Task brief:
The sole answer should be the number of lines in the material below that hold "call".

Data extract:

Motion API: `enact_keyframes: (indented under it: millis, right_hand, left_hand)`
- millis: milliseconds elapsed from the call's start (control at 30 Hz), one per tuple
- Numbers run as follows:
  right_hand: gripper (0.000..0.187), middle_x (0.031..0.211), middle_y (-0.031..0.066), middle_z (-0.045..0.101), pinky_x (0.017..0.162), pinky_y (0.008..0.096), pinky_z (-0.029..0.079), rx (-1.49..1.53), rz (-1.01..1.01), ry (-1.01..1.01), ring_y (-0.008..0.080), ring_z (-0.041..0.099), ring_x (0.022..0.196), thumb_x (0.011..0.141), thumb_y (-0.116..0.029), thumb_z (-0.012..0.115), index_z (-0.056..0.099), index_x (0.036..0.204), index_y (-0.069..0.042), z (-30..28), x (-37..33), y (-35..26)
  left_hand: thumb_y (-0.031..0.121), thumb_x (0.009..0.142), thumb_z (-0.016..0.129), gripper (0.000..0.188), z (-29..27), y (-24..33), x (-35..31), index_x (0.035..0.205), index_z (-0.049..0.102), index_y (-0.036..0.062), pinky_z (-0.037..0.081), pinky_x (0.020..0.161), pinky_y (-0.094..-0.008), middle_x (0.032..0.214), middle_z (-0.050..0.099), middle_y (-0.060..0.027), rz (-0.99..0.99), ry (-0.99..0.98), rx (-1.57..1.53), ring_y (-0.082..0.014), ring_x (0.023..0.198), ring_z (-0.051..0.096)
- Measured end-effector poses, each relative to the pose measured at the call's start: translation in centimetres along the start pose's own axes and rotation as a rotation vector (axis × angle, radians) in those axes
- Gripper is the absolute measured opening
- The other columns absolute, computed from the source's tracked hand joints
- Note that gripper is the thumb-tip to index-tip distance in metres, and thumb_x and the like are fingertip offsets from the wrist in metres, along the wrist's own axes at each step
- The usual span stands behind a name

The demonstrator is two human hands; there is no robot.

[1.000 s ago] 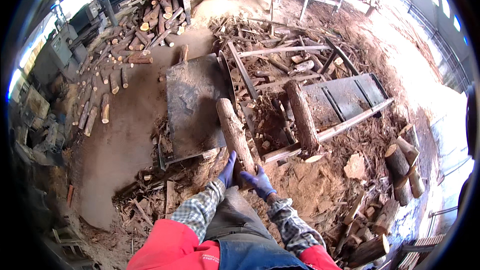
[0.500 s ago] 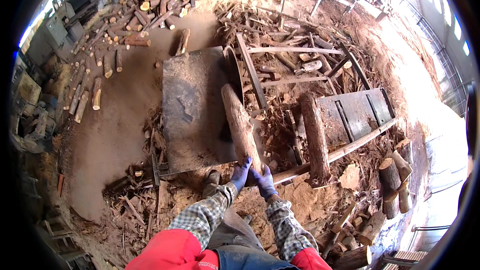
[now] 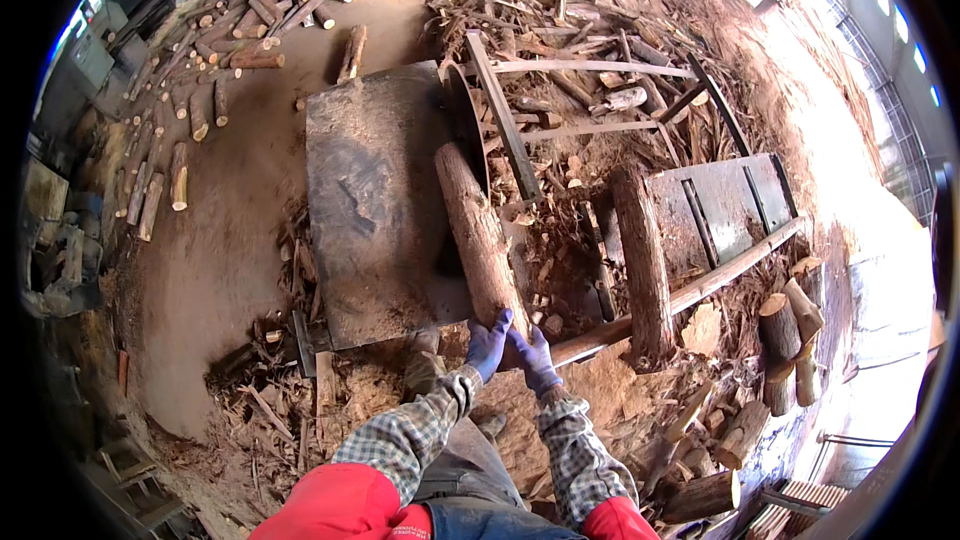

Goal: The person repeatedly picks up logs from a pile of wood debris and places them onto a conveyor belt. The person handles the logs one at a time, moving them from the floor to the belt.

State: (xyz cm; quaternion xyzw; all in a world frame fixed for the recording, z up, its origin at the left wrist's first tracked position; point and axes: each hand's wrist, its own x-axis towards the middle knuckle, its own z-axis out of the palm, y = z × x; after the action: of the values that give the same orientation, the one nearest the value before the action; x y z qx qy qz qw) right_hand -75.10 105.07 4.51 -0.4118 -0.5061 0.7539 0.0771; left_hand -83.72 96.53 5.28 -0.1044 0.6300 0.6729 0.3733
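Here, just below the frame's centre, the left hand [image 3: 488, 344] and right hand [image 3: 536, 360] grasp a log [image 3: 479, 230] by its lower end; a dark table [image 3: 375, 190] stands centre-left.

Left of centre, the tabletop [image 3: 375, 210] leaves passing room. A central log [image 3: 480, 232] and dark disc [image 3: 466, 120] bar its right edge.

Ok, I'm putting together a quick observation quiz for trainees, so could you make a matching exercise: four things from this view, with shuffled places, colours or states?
1. left hand
2. forearm sleeves
3. metal plate
4. slotted panel

A. flat, mostly left of the held log
B. checked
C. flat, right of that log
D. purple-gloved, at that log's near end

Pairs: 1-D, 2-B, 3-A, 4-C
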Motion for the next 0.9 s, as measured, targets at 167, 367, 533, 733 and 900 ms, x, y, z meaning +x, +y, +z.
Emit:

Exercise answer:
2